- Born: May 11, 1966 (age 60) Saratov, Soviet Union
- Height: 5 ft 11 in (180 cm)
- Weight: 179 lb (81 kg; 12 st 11 lb)
- Position: Defence
- Shot: Left
- Played for: Winnipeg Jets Mighty Ducks of Anaheim
- National team: Soviet Union and Russia
- NHL draft: 238th overall, 1993 Mighty Ducks of Anaheim
- Playing career: 1985–2001

= Anatoli Fedotov =

Russian ice hockey player (born 1966)

Anatoli Vladimirovich Fedotov (Анатолий Владимирович Федотов; born May 11, 1966) is a Russian former professional ice hockey player who played four games in the National Hockey League.

==Career==
He began his career with his hometown team Kristall Saratov before moving to the Soviet Hockey League with HC Dynamo Moscow.
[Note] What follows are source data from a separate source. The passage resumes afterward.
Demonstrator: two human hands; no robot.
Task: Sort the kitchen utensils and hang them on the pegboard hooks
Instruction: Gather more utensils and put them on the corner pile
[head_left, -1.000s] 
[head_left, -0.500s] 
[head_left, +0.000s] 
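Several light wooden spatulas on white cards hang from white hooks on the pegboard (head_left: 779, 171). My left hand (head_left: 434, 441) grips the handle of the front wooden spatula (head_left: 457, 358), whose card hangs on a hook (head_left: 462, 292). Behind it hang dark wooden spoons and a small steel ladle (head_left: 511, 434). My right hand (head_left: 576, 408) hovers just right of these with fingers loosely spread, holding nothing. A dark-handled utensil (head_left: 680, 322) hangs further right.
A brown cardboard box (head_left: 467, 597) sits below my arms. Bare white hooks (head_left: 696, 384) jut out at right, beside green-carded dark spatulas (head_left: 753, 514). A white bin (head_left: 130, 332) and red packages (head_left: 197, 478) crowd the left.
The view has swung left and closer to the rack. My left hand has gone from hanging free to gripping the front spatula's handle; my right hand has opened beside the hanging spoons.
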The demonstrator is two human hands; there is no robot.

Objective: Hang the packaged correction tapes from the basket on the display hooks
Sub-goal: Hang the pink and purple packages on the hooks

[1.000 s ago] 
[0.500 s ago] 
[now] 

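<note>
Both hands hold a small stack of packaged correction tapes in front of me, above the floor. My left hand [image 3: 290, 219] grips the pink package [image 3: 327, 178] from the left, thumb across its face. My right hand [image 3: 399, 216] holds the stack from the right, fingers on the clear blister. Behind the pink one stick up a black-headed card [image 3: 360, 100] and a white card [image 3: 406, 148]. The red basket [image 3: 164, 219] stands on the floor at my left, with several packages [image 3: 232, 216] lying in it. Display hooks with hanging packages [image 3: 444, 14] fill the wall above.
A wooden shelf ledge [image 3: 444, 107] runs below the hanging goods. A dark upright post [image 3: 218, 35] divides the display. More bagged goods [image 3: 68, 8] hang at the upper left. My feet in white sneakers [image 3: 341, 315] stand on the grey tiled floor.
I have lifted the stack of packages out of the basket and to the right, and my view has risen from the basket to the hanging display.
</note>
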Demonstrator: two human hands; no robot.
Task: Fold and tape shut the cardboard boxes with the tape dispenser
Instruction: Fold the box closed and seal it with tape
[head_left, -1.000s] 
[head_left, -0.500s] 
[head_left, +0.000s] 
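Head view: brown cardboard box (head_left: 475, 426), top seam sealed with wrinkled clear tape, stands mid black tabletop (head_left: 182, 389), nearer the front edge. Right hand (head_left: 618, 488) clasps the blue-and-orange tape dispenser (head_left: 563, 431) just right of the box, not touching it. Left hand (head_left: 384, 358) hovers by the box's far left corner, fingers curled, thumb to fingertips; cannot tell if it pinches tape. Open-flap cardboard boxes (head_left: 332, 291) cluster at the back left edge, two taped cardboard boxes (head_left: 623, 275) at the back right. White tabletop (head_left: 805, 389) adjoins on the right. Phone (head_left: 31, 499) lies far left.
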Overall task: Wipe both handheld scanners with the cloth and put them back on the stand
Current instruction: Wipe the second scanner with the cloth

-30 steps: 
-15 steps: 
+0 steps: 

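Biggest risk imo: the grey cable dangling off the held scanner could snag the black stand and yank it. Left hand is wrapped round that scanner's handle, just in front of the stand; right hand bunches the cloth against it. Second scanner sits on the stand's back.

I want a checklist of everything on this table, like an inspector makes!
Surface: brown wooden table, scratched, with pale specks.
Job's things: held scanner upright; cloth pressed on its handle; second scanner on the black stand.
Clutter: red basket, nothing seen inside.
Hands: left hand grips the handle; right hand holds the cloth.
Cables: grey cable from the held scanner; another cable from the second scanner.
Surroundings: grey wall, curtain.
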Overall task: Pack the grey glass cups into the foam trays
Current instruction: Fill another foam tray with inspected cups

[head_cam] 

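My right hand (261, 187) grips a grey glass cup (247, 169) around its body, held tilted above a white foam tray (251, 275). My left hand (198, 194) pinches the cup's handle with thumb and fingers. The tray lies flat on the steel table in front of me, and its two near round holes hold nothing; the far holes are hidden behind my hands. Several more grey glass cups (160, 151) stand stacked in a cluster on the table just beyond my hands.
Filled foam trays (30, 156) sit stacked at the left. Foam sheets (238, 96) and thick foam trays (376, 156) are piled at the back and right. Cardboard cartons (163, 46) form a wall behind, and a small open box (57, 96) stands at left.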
He represented the USSR in the 1985 and 1986 World Junior Ice Hockey Championships. He also played on the Soviet Union's 1987 Canada Cup team. He then moved to North America in 1992 and played one game for the Winnipeg Jets, scoring two assists. He spent the season in the American Hockey League with the Moncton Hawks. Though he’d already played one game in the NHL, he was ruled ineligible for the rest of the season due to only signing an AHL contract and was made available for the 1993 draft. He was then drafted 238th overall by the Mighty Ducks of Anaheim in the 1993 NHL entry draft and managed to play three regular season games but didn't register a point. He spent two seasons in the International Hockey League with the San Diego Gulls before moving to Japan, signing with New Oji Seishi Tomakomai where he was voted the league's best player. He then played in Finland's SM-liiga with Tappara and Sweden's Elitserien with HV71 before returning to Oji. After two seasons in Japan, Fedotov returned to Russia and split 2000-01 with Molot-Prikamie Perm and Vityaz Podolsk before retiring.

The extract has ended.